Ils ont proscrit l’esclavage en mettant sur le papier un terme à la traite ; ils ont réglé presque légalement le sort des esclaves ; ils ont levé quelques-uns des obstacles qui s’opposaient à leur affranchissement ; enfin, ils leur ont accordé le droit de se racheter moyennant une somme à déterminer par des arbitres. — Jusqu’ici tout est bien. — Mais ce malheureux qui, par de douloureuses épargnes, a péniblement accumulé cinq ou six cents piastres pour sa rançon, le voilà libre ! Dès le lendemain, il court au marché acheter des esclaves. — Pendant de longues années il a maudit ses maîtres : eh bien ! il devient maître à son tour, et maître féroce, inexorable ; car, ayant toujours cédé à l’impulsion de coups et de la violence, il n’imagine pas, ne soupçonne même pas qu’il y ait d’autres moyens de se faire obéir. — Ainsi, au prix de cinq cents piastres, on a gratifié un être abruti de celui des droits de l’homme libre dont il peut faire le plus mauvais usage, du seul qu’il eût été sage de lui refuser !
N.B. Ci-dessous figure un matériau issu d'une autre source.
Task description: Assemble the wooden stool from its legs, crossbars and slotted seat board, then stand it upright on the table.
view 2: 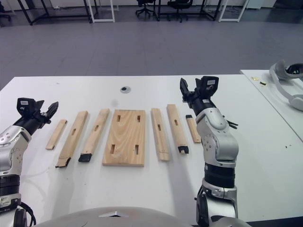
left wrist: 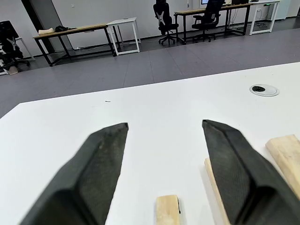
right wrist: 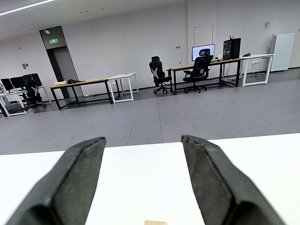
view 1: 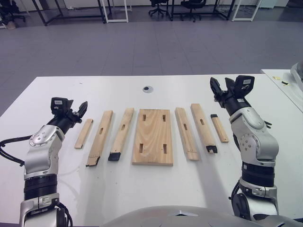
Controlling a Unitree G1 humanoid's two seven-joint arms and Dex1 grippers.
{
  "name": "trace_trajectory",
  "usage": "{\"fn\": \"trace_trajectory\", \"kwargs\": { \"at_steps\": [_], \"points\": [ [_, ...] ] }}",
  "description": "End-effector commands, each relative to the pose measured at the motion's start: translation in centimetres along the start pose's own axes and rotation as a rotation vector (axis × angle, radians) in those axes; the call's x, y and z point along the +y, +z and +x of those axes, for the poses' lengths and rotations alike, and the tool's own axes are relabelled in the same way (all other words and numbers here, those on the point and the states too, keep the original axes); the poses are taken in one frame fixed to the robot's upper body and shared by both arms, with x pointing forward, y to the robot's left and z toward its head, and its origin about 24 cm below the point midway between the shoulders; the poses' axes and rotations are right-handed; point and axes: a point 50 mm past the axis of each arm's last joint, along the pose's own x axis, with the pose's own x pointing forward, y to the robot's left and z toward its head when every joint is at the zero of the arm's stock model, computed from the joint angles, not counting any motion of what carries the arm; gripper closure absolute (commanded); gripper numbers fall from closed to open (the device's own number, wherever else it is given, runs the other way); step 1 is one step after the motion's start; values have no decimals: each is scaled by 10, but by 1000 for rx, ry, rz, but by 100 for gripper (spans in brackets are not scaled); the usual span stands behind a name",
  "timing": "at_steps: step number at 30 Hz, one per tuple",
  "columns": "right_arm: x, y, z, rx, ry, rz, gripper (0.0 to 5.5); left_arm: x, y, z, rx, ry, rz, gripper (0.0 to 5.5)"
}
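The slotted seat board [view 1: 152, 137] lies flat in the middle of the white table [view 1: 156, 184]. To its left lie two long legs [view 1: 121, 134] [view 1: 100, 137] and a short crossbar [view 1: 84, 133]. On its right lie two more legs [view 1: 186, 133] [view 1: 203, 126] and a short crossbar [view 1: 219, 128]. My left gripper [view 1: 78, 109] hovers open just behind the left crossbar, holding nothing; the crossbar's end [left wrist: 168, 208] sits between its fingers in the left wrist view. Behind the right crossbar my right gripper [view 1: 221, 82] is raised, open and empty.
A round cable hole [view 1: 148, 89] sits in the table behind the seat board. A second white table [view 2: 279, 109] at the right carries a white headset [view 2: 289, 75]. Desks and office chairs stand far back across the grey floor.
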Motion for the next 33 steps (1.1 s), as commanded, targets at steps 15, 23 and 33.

Combien de monstruosités semblables ne pourrait-on pas montrer au doigt dans notre propre législation ! Lorsque dans ses insomnies, il arrive à un homme de cœur de lui appliquer le scalpel, il est épouvanté de ce qu’il découvre, et il lui prend envie d’aller vivre sous les arbres de la Guiane, plutôt que rester à étouffer dans les liens de cette chétive civilisation, qui ne donne pas même le suffrage universel et l’égalité, en compensation de l’impôt, du mandat d’arrêt, la charte-vérité, des maisons de jeu, de la loterie, des passeports, des sergens de ville, des ouvriers à vingt sous la journée, des rois inviolables, du carcan et des bagnes.

  1. Humbolt, Billiard, Dauberteuil, Malenfant, Abott, etc.
  2. Des colonies.
  3. Voyage aux colonies orientales.
  4. La cause des esclaves nègres portée au tribunal de la justice de l’humanité et de la politique.
  5. Encore M. F. P.
  6. Tout esclave condamné soit à mort, soit aux galères, est remboursé 1111fr. 11c. à son propriétaire.